As of this Friday, certain essential workers on the island of Montreal will be authorized to book an appointment to get vaccinated against COVID-19, health minister Christian Dubé announced at a press conference this morning. Those eligible include firefighters, police officers, school staff, slaughterhouse workers, and prison guards — but not the thousands who’ve been stocking shelves in grocery stores or operating restaurant takeout counters throughout the pandemic.
When asked during the question period how Quebec had determined which workers would be prioritized for vaccination, public health director Horacio Arruda, sitting alongside Dubé, explained that it was a balancing act that took into account the history of workplace outbreaks in the province, the level of risk associated with certain types of work, and the number of vaccines currently at their disposal.

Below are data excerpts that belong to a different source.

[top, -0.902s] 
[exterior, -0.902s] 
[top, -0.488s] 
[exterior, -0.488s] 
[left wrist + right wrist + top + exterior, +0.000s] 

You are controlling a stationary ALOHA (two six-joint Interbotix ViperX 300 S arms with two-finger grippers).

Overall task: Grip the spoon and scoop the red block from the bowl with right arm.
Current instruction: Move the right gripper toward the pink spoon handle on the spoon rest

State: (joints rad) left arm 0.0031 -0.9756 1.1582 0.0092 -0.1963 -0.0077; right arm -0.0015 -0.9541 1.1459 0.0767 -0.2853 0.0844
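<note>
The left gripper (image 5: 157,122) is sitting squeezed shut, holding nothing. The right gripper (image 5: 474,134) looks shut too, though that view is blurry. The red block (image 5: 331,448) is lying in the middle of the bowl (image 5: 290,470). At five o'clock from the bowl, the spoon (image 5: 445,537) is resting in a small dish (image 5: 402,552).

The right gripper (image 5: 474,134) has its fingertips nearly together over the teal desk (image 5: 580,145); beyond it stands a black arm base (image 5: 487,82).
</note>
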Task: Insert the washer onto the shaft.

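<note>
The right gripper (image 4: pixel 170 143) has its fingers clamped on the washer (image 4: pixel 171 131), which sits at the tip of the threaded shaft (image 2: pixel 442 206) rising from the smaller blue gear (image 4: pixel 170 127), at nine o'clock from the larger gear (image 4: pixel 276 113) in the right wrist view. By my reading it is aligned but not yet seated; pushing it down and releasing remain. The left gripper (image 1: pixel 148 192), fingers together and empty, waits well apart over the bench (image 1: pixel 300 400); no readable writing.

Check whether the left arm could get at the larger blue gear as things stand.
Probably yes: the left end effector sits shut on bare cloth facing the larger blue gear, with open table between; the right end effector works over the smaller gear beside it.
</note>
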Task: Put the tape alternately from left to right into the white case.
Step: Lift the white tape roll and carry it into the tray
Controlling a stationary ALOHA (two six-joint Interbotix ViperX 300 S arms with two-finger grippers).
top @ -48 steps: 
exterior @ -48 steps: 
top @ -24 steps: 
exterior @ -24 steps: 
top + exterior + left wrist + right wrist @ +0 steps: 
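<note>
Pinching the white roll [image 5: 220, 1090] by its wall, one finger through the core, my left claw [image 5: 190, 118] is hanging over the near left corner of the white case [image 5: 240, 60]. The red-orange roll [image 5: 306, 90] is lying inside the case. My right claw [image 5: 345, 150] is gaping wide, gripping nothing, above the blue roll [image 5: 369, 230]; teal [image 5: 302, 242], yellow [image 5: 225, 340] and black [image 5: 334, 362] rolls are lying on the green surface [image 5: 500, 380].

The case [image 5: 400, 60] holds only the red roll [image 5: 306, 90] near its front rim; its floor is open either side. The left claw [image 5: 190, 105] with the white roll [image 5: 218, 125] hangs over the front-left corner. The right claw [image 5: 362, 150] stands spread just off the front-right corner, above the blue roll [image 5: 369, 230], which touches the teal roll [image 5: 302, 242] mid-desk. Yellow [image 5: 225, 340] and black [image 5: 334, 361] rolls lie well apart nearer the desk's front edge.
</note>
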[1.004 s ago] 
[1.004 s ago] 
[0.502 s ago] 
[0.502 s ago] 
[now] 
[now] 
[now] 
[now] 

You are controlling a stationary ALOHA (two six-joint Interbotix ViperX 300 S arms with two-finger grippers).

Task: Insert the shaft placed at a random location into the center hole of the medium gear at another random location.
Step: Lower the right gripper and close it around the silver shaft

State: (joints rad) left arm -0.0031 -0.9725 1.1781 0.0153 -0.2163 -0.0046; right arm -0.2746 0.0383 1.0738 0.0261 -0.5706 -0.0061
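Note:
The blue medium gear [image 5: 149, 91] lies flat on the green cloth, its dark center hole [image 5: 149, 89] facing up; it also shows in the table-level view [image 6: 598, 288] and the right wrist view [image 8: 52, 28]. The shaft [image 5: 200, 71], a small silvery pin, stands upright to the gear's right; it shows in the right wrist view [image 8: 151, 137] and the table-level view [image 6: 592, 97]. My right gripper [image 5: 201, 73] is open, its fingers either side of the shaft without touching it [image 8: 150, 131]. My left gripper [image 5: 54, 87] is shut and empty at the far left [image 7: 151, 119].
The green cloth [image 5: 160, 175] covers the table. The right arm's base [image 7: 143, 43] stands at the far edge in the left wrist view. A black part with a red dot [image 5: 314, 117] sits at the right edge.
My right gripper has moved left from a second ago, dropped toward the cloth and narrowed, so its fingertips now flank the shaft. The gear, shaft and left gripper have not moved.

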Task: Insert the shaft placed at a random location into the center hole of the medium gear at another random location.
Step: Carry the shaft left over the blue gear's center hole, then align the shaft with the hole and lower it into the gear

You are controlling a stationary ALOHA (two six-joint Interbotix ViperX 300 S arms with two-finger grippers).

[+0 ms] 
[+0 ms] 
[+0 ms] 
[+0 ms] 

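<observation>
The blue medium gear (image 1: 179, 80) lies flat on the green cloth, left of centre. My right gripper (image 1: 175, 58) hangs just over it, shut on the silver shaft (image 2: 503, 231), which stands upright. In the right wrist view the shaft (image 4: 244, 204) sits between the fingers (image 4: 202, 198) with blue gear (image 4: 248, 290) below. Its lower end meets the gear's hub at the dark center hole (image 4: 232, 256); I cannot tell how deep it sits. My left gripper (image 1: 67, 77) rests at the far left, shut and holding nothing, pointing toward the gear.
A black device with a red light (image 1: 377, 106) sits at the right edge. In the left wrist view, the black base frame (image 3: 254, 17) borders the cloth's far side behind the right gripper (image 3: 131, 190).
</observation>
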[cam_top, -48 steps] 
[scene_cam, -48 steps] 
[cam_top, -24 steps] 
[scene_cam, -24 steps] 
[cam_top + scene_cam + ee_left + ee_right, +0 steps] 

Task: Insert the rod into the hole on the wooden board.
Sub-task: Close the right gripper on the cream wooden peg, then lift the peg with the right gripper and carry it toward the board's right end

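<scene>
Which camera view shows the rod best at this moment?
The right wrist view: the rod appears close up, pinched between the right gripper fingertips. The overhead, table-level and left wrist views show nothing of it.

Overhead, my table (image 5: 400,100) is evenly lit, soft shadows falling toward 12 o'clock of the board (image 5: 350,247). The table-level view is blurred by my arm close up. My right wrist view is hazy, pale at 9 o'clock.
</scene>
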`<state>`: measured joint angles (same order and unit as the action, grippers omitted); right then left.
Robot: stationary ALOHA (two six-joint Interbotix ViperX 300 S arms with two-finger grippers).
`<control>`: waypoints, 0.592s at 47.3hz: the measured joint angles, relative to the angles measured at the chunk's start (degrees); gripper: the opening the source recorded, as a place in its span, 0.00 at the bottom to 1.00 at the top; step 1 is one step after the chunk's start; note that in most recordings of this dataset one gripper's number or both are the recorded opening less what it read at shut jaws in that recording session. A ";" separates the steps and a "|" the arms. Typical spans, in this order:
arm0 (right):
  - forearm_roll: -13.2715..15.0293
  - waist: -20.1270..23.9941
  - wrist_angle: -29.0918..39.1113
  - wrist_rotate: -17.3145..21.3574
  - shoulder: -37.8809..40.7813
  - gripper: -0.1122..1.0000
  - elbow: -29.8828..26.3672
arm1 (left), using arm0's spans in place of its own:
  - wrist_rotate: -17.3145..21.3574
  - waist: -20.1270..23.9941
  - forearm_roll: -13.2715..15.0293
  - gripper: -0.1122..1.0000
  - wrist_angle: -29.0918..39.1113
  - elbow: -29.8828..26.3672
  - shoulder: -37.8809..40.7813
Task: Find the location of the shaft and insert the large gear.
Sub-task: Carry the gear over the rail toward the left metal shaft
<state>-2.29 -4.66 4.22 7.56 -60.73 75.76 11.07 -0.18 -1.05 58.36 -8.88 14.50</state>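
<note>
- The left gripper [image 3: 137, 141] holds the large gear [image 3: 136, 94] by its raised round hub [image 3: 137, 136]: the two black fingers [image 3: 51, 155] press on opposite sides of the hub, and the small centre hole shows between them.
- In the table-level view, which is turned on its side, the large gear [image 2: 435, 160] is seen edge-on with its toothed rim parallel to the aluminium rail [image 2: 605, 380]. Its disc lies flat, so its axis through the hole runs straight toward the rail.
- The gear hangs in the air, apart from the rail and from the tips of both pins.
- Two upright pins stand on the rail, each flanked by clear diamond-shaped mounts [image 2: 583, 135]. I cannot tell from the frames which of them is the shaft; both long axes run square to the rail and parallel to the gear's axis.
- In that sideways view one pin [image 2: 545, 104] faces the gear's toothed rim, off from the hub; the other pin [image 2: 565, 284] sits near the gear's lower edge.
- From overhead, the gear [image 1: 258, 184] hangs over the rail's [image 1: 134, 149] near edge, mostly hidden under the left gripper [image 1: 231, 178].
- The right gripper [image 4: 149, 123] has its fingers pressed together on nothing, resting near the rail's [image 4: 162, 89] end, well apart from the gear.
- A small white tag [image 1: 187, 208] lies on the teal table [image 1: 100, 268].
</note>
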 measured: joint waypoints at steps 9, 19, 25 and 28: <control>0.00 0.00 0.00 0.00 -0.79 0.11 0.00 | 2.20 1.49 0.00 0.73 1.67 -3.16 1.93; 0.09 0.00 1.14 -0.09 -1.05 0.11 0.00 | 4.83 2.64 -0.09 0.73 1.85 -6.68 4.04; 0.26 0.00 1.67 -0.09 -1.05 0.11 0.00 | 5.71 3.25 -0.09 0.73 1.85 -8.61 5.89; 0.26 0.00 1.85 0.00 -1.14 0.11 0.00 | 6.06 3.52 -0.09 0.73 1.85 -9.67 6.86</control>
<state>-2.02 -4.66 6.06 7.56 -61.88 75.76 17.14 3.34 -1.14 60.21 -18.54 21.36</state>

“It’s not about determining who is more essential. We don’t really like the word ‘essential.’ We prefer saying ‘workers that are at risk of exposing others or cannot protect themselves,’” Arruda said (originally in French). “There’s no value judgement.”
Arruda assured that as the amount of available vaccines increases, so will the number of workers who will get their turn. However, it wasn’t clear whether he meant as part of a potential second cohort of essential workers, or simply as part of the general population, Group 10 on Quebec’s published vaccine priority scheme.
In Montreal, indoor and outdoor dining has been stalled since October 1, but restaurants have remained partially open for takeout and delivery operations throughout, meaning workers, even if wearing protective gear, are still interacting with the public on a daily basis. These workers (including third-party delivery drivers) have been repeatedly deemed essential throughout the course of the pandemic, including being permitted to operate during the province’s nightly curfew.
Within Quebec’s list of 10 total vaccine priority levels, “essential workers” are included in Group 9, and account for about 150,000 people in Montreal, Dubé said. Also covered in today’s press conference — though first announced yesterday evening in another — vaccination for Group 8, those 60 and under with chronic illnesses, will be opening in parallel with Group 9. The province foresees being able to keep administering under 50,000 doses a day in April, but hopes to significantly accelerate efforts in the following months.
The news comes just weeks after officials in neighbouring Ontario confirmed that restaurant workers would be included in the second phase of the province’s COVID-19 vaccine plan, following criticism of them not being explicitly mentioned prior.